Abstract

This study explores a novel subspace projection-based approach for analysis of stressed speech. Studies have shown that stress influences the speech production system and it results in a large acoustic variation between the neutral and the stressed speech. This degrades the discrimination capability of an automatic speech recognition system trained on neutral speech when tested on stressed speech. An effort is made to reduce the acoustic mismatch by explicitly normalizing the stress-specific attributes. The stress-specific divergences are normalized by exploiting the subspace filtering technique. To accomplish this, an orthogonal projection based linear relationship between the speech and the stress information has been explored to filter an effective speech subspace, which consists of speech information. Speech subspace is constructed using K-means clustering followed by singular value decomposition method using neutral speech data.
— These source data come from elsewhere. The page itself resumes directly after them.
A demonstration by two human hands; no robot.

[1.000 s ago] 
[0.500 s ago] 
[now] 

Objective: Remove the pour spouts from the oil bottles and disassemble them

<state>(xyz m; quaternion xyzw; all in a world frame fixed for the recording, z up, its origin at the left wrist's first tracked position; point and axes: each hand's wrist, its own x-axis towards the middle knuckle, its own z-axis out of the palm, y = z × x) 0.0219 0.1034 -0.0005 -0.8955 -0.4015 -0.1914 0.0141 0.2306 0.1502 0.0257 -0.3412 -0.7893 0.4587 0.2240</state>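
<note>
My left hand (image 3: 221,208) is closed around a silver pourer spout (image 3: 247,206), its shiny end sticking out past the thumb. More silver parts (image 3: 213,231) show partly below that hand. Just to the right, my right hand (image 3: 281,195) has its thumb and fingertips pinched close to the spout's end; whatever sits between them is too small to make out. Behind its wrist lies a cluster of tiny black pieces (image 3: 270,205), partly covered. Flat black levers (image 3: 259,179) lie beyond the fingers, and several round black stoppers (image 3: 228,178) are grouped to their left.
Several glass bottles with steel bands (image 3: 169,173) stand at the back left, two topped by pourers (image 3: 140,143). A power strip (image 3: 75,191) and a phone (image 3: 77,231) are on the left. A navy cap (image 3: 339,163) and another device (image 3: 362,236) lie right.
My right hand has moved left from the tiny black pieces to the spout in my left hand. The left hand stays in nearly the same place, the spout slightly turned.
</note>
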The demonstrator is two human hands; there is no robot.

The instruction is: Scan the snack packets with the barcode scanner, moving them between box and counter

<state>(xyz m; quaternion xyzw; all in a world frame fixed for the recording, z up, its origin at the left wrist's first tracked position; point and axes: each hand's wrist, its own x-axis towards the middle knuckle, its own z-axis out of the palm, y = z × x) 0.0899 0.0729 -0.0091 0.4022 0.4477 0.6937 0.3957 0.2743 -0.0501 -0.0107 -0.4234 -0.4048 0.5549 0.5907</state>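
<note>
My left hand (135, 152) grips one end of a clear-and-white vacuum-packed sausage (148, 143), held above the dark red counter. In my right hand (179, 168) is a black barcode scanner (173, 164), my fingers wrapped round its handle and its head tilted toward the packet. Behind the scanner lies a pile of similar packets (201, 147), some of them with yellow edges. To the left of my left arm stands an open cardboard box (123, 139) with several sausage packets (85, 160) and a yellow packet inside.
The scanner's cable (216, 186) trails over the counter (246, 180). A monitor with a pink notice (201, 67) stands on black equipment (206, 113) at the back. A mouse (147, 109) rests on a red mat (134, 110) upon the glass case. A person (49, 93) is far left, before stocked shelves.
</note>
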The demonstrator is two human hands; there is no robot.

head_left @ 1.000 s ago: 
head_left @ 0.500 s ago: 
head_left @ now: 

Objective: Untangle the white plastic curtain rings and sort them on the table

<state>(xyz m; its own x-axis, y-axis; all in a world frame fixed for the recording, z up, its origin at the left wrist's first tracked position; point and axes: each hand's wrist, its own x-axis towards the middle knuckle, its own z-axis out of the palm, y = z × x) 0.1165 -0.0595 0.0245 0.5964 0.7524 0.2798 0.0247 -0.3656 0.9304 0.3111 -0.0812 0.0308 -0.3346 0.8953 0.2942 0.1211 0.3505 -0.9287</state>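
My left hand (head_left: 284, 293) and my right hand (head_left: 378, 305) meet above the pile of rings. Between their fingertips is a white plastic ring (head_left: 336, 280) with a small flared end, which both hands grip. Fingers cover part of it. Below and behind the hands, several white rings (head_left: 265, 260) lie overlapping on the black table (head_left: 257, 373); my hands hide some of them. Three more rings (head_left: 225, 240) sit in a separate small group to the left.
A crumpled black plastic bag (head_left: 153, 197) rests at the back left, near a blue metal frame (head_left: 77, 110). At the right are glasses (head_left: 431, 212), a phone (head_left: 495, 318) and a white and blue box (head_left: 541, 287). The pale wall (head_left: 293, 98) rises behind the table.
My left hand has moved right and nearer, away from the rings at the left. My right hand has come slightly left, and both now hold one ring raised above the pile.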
The speech and the stress information are separated by projecting the stressed speech orthogonally onto an effective speech subspace. Experimental results indicate that, the bases of an effective subspace comprises the first few eigenvectors corresponding to the highest eigenvalues. To further improve the system performance, both the neutral and the stressed speech are projected onto the lower dimensional subspace. The projections derived using the neutral speech employs heteroscedastic linear discriminant analysis in maximum likelihood linear transformations-based semi-tied adaptation framework. Consistent improvements are noted for the proposed technique in all the discussed cases.